Material for the task below:
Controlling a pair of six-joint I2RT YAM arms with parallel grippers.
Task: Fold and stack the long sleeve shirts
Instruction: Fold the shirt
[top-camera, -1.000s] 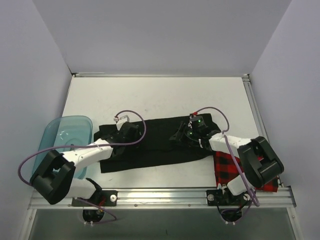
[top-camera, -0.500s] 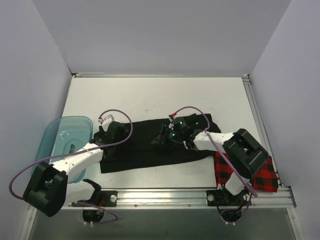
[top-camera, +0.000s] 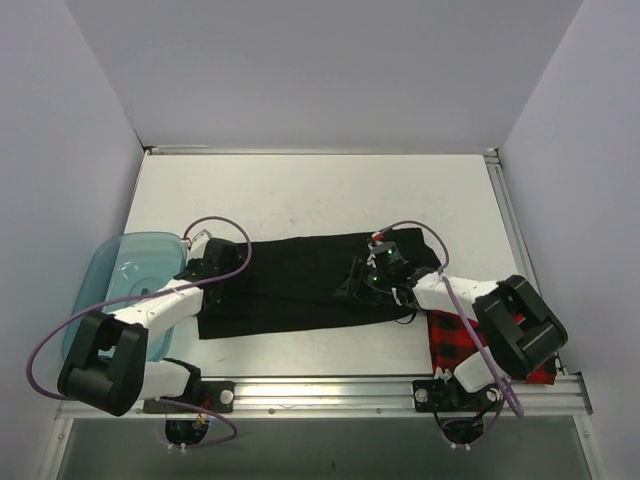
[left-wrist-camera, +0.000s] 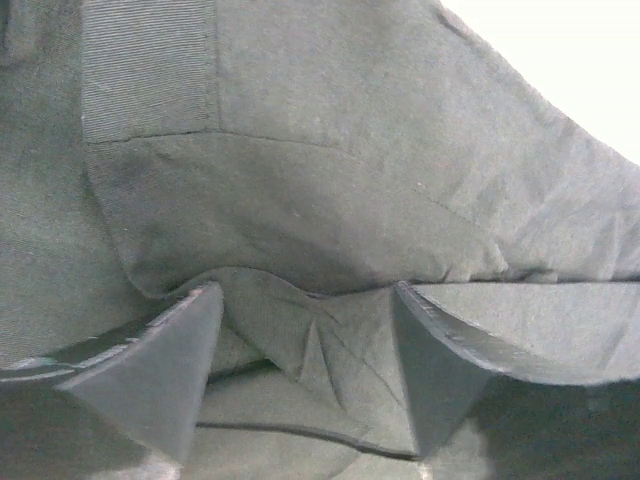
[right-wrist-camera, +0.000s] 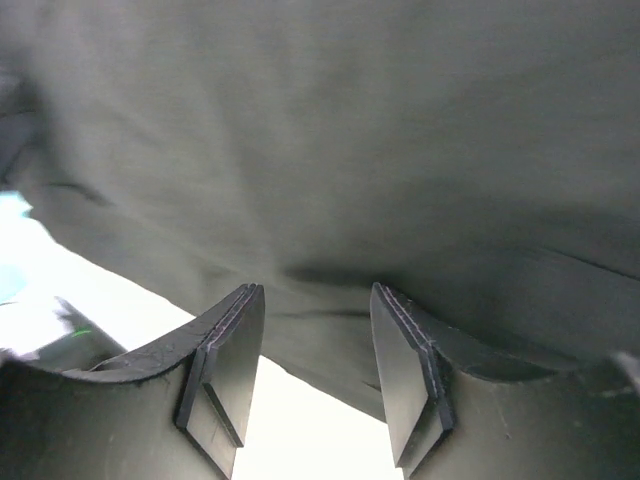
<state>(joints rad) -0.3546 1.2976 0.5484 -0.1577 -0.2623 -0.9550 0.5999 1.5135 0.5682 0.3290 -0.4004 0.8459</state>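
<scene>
Across the middle of the white table top (top-camera: 320, 190), from nine to three o'clock: plain black long sleeve cloth shirt (top-camera: 300, 285), spread as a flat band. At roughly four o'clock, partly under the right arm: red-and-black buffalo check cloth shirt (top-camera: 452, 335), apparently touching the black one's three o'clock end. At nine o'clock, just beside the band's other end: translucent teal plastic tub (top-camera: 115, 275).

Down on the nine o'clock end, left gripper (top-camera: 214, 262) with jaws wide apart, a raised pucker of black cloth between the fingers (left-wrist-camera: 170, 350), not clamped. Low over the three o'clock half, right gripper (top-camera: 358, 284) with jaws about half apart, cloth edge and bare table showing in the gap, nothing gripped.

Likely trouble from here:
- Closing on the pucker alone and catching a single layer, leaving the under layer behind and skewing the fold.
- Closing the right jaws at the very hem and slipping off thin cloth on the lift.
- Uneven hold at the two ends, dragging the band crooked.
- Lifting the three o'clock end with the check shirt snagged along, given the close edges.
- Carrying the left end toward nine o'clock and draping cloth over the tub rim.
</scene>
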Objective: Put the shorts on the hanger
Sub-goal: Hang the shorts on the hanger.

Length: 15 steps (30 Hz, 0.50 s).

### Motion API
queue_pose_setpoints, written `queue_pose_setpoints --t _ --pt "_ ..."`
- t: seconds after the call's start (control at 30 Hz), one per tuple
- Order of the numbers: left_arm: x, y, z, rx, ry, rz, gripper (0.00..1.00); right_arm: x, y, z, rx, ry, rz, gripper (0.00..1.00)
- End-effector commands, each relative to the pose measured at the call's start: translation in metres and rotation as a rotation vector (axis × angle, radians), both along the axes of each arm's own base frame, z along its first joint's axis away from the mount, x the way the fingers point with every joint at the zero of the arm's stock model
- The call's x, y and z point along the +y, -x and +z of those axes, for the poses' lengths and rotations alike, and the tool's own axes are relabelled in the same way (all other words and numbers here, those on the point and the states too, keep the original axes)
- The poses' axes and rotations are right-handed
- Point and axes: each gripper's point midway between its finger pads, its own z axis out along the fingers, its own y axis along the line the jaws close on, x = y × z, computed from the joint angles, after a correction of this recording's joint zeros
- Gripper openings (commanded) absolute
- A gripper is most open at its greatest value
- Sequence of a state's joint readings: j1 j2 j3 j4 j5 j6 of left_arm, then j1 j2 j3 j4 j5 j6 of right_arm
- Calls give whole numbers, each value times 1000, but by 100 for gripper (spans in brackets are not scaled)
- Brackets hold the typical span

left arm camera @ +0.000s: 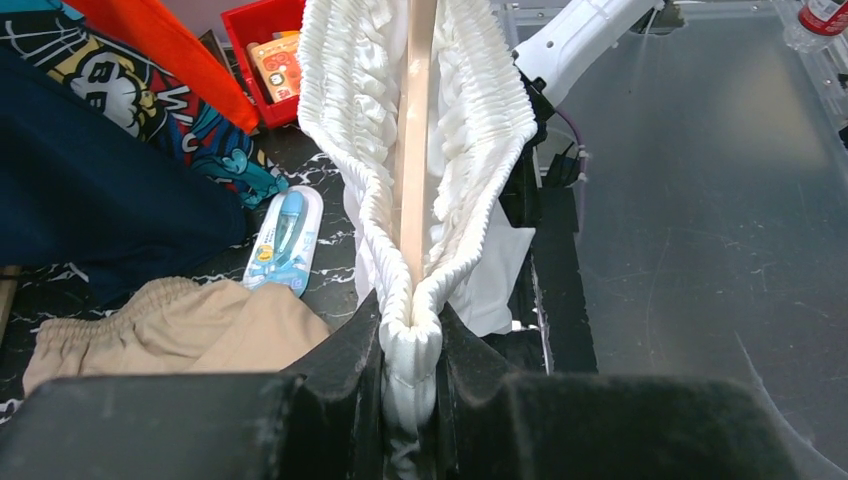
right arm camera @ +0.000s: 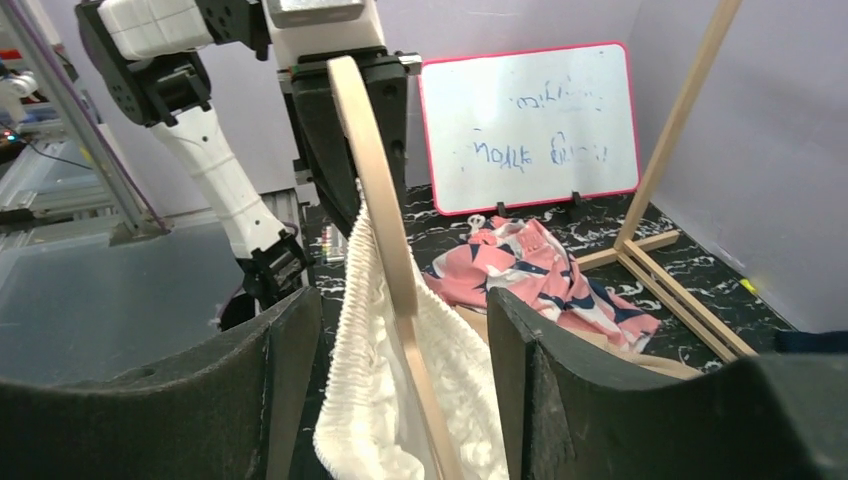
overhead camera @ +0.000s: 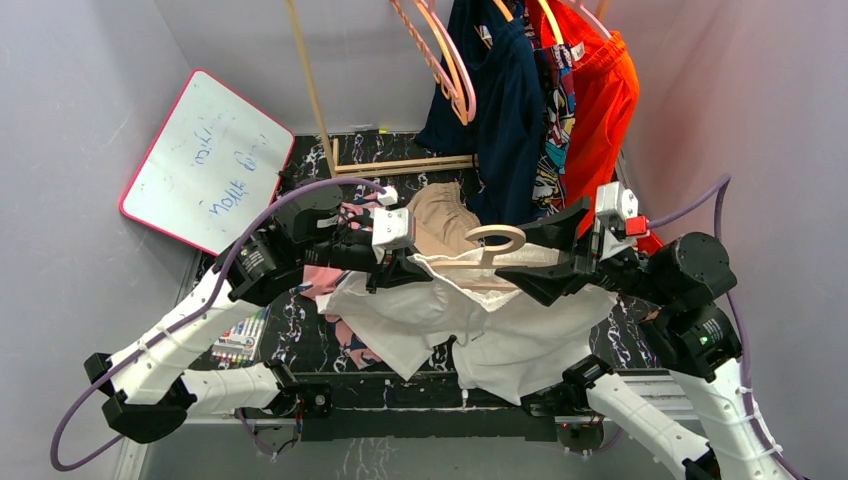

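The white shorts (overhead camera: 470,325) hang above the table with their gathered waistband (left arm camera: 480,110) stretched around the arm of the beige hanger (left arm camera: 415,150). The hanger's rounded hook (overhead camera: 497,238) sticks up between the two grippers. My left gripper (left arm camera: 412,345) is shut on the left end of the waistband, also seen from the top (overhead camera: 420,262). My right gripper (right arm camera: 400,390) is open, its jaws wide apart on either side of the hanger (right arm camera: 375,190) and waistband (right arm camera: 365,400) without touching them; from the top it sits right of the hook (overhead camera: 520,253).
Tan shorts (overhead camera: 445,220) and a pink patterned garment (right arm camera: 540,270) lie on the black marbled table. A whiteboard (overhead camera: 205,160) leans at back left. A wooden rack (overhead camera: 400,165) holds navy (overhead camera: 500,110) and orange clothes (overhead camera: 600,100) and pink hangers (overhead camera: 445,60). A marker box (overhead camera: 240,340) lies near left.
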<state>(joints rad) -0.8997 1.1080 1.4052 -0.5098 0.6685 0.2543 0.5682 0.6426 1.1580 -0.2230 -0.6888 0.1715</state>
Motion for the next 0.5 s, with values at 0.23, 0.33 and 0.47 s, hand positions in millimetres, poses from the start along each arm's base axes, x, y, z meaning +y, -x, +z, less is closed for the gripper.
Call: queue_pose_setpoints --t 0.23,0.33,0.47 --pt "43 10 33 -131 111 120 0 -62 -7 21 -83 -49 -373 69" --pt "54 14 32 -133 107 145 0 -78 -3 29 -127 -88 -442 69" --pt "61 19 35 -129 113 152 0 -67 -3 14 -91 2 -385 65"
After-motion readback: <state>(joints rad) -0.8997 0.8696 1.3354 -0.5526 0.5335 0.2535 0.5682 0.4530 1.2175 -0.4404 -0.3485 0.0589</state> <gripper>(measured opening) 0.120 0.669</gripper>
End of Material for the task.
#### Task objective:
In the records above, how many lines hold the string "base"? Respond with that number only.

#### Answer:
2